A) Differentiation of monoclonal IgG subclasses by disulfide bonding patterns and difference in CIU unfolding due to domain exchange. B) Biosimilar antibodies have qualitatively similar fingerprints, but contemporary CIU analyses are able to quantitate subtle differences in stability. C) Bispecific antibodies present CIU characteristics centered between the precursor structures. D) Shifts in CCS and stability can be quantified as a function of increasing drug load in ADC biotherapeutics.

Figure 6.. Summary of various MS-related measurements associated with MP stability assessments.

A) identification of endogenous lipid binding B) thermodynamics of lipid binding to membrane protein C) oligomeric state assignment D) evaluation of disease state mutations in amino acid sequence E) site-selective ligand binding events F) resolving multiple simultaneous ligand bound states G) oxidative labeling.

Figure 7.

Overview of select MS techniques that allow direct stability measurements with challenging amyloidogenic proteins A) Native MS usually produces a narrow range of charge states compare to non-native MS. Native MS can retain the native structures of amyloidogenic proteins and even the non-covalent complexes formed through ligand or protein binding through gentle ionization parameters. B) nESI needle is filled with a mixture of different oligomers of an amyloidogenic protein.

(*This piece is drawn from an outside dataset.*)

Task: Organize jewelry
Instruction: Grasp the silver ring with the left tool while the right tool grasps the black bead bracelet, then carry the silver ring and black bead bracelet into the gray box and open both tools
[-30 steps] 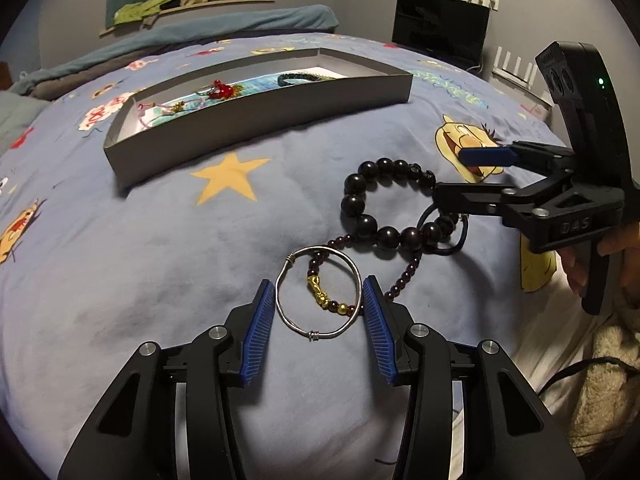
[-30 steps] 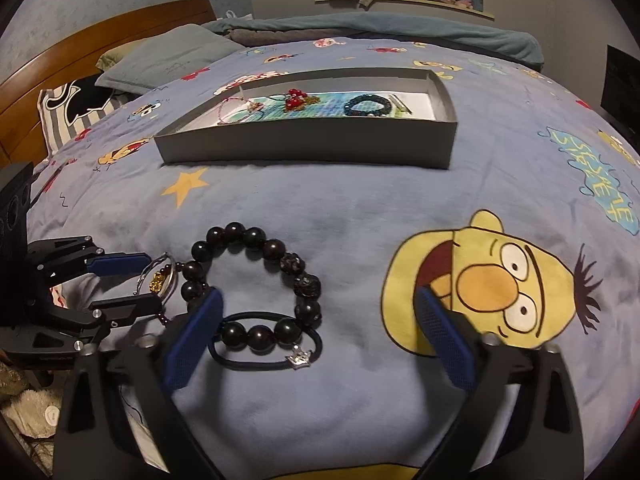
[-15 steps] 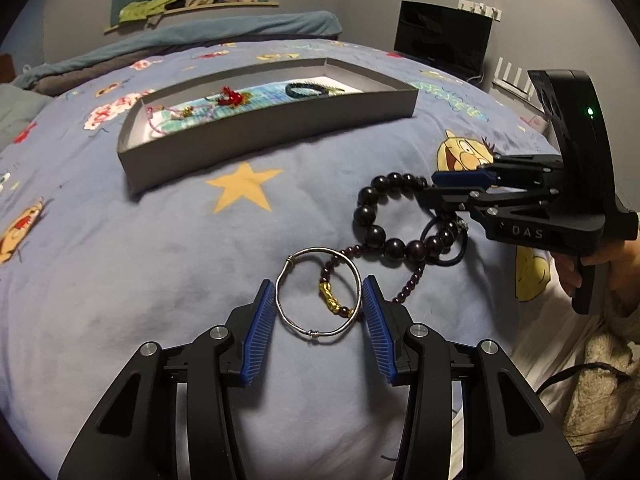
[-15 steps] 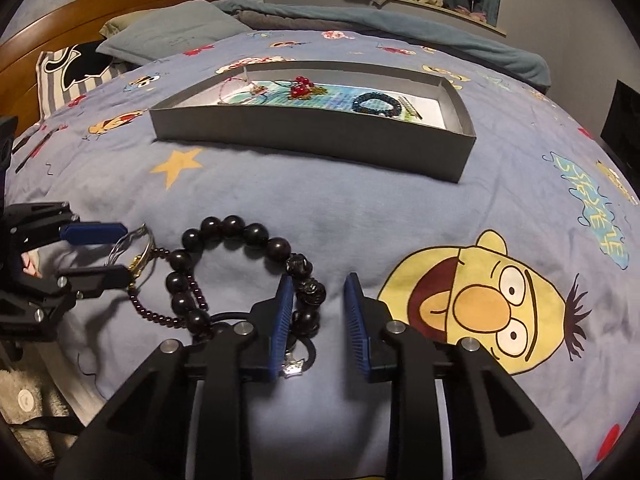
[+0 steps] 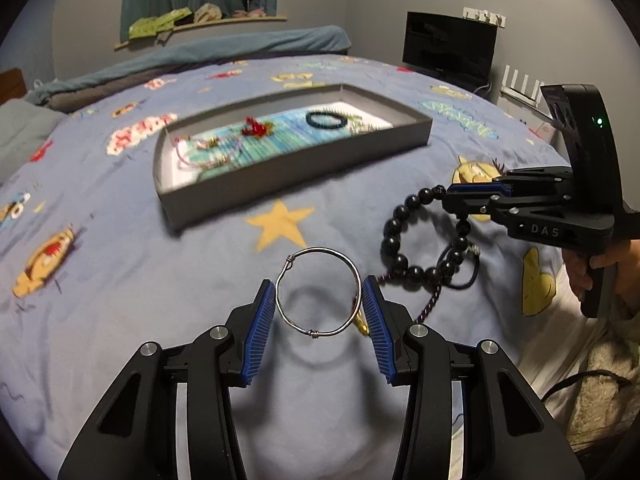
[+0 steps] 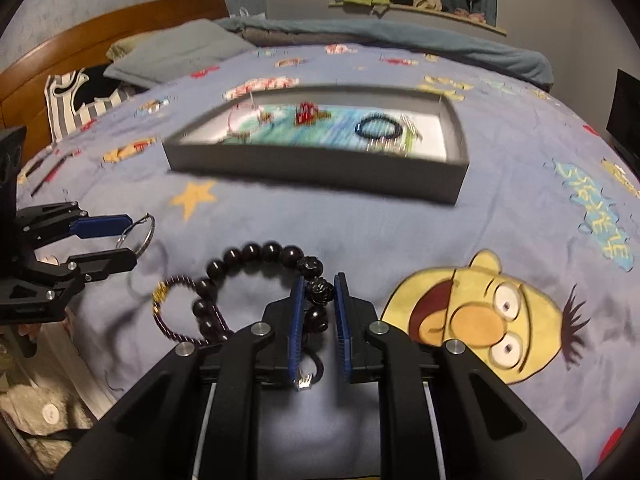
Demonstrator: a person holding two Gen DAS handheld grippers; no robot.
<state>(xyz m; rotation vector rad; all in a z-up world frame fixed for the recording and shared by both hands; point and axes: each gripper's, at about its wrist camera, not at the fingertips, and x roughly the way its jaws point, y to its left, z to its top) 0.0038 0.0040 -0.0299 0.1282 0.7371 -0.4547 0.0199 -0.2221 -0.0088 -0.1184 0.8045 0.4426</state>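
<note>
Left gripper [image 5: 320, 300]: pads pressed on either side of a silver wire bangle [image 5: 318, 292], held clear above the bedspread [image 5: 120, 320], its ring facing the camera, twisted clasp nearest.

Right gripper [image 6: 318, 304]: jaws closing, nearly together, a carved bead of the dark bead bracelet [image 6: 256, 276] pinched between the pads; the loop extends away to the left. The body reads "DAS" in the left wrist view.

A thin maroon bead strand [image 6: 176, 312] with gold beads lies beside it, partly under the loop.

Farther off, a grey tray [image 5: 296, 168], long axis crosswise, holds a dark bracelet [image 5: 326, 119] and a red piece [image 5: 254, 127]. Bedspread lettering unreadable.
</note>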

IM-MS is able to separate the complex population of oligomers in drift time space based on their size, charge and shape. C) CIU shifts otherwise known as CIU50 values can be obtained through a series of IM-MS experiments at increasing collision energy. If a ligand binding event caused an amyloid protein to increase in stability, CIU50 values will reflect this increase. D) HDX-MS can capture localized information, in as little as few milliseconds or as long as days, allowing us to take snapshots of an amyloid aggregation process

Figure 8.. Subunit Exchange between sHSP Oligomers Illuminated through MS.

A) Two sHSP homo-oligomers (R and B, numbers indicated the number of subunits within the example oligomers) with suspected hetero-oligomeric interactions are co-incubated in solution, and MS data is collected at various time points (t1, t2, t3 etc.). B) The MS data is quantified versus time to measure the decay of homo-oligomers and the growth in abundance of hetero-oligomeric sHSP species. The rate of this conversion from homo-oligomers to hetero-oligomers can be measured as a function of time, and can serve as an indication or stability. C) When hetero-oligomeric sHSP complexes are stable their subunit exchange is expected to occur quickly. D) Conversely, when hetero-oligomeric complexes are unstable, the equilibrium shifts in the direction of homo-oligomers.